● PROBLEM
Please copy each line of the data that includes the string "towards".
----------
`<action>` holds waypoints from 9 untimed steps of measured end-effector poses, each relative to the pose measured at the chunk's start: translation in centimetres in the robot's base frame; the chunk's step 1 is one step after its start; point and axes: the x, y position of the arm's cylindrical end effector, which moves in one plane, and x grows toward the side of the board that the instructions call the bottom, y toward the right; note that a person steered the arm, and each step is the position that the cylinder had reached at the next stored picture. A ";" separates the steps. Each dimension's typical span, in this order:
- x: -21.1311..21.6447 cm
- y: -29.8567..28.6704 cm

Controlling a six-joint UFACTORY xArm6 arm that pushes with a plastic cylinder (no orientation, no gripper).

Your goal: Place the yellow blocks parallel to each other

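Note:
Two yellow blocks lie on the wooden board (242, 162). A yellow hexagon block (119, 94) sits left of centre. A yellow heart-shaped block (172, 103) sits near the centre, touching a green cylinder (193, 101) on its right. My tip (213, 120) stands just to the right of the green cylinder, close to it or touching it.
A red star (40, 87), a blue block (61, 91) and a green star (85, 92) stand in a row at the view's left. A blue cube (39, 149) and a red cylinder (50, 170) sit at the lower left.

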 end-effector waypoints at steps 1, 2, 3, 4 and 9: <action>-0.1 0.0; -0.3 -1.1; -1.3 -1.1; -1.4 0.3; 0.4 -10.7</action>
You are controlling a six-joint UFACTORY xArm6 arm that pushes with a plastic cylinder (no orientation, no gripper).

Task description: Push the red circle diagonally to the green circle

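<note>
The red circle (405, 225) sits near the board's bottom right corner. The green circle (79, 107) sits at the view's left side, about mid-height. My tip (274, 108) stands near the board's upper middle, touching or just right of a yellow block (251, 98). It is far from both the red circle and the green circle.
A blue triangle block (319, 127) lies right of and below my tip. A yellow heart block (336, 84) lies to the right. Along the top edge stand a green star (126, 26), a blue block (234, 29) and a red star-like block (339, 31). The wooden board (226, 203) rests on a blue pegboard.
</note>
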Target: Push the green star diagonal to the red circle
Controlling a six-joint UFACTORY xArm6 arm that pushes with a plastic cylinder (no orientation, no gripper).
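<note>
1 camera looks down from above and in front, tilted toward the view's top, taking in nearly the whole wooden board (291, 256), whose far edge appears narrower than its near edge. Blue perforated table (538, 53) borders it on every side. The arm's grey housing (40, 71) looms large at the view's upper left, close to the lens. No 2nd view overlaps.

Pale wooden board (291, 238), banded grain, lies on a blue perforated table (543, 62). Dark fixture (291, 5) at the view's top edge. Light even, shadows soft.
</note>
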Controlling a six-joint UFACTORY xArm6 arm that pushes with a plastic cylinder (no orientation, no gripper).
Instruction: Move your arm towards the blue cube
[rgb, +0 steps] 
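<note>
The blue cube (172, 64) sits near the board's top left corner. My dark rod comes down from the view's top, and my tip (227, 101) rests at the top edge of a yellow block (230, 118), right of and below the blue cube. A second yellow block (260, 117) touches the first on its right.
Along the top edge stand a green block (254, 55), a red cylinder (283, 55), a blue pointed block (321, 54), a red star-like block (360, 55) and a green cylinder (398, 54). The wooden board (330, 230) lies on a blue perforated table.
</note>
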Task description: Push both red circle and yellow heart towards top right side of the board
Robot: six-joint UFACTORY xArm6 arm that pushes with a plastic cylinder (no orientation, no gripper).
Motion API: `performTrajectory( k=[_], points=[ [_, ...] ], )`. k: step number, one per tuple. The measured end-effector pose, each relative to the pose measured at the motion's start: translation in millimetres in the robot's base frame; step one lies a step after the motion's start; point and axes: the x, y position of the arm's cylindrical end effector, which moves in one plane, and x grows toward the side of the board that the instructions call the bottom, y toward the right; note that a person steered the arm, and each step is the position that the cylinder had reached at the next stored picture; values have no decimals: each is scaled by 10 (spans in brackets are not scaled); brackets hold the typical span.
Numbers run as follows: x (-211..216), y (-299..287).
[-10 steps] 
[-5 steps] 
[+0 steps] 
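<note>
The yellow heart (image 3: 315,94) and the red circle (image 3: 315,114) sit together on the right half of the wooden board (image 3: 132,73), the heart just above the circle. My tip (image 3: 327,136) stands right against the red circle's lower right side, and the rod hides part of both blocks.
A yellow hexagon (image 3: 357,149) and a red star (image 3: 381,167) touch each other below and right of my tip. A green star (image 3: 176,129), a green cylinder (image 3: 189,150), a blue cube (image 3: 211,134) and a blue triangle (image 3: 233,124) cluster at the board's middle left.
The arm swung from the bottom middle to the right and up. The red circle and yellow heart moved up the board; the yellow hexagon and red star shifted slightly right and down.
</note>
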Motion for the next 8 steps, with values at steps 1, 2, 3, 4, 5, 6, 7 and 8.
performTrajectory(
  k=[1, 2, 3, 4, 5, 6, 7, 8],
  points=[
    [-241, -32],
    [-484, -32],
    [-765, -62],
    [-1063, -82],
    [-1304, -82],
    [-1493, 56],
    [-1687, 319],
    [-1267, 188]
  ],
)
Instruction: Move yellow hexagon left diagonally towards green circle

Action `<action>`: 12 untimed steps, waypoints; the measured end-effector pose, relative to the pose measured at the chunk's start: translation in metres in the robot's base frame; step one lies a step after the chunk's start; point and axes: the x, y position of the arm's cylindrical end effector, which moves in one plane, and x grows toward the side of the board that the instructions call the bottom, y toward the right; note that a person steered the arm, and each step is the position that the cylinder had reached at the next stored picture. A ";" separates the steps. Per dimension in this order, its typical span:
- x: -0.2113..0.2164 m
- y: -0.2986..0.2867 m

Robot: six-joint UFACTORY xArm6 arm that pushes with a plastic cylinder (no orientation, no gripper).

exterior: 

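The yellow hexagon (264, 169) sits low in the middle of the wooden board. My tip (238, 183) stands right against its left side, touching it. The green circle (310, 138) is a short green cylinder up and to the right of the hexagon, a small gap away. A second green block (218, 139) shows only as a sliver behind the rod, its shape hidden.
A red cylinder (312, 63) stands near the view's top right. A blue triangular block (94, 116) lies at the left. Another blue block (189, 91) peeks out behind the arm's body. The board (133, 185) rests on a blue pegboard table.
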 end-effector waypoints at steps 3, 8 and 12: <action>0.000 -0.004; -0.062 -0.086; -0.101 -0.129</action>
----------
● ANSWER FOR THE TASK
Instruction: Move your arm towards the blue cube
Task description: Push both red circle and yellow heart towards top right side of the board
Instruction: Move yellow hexagon left diagonally towards green circle

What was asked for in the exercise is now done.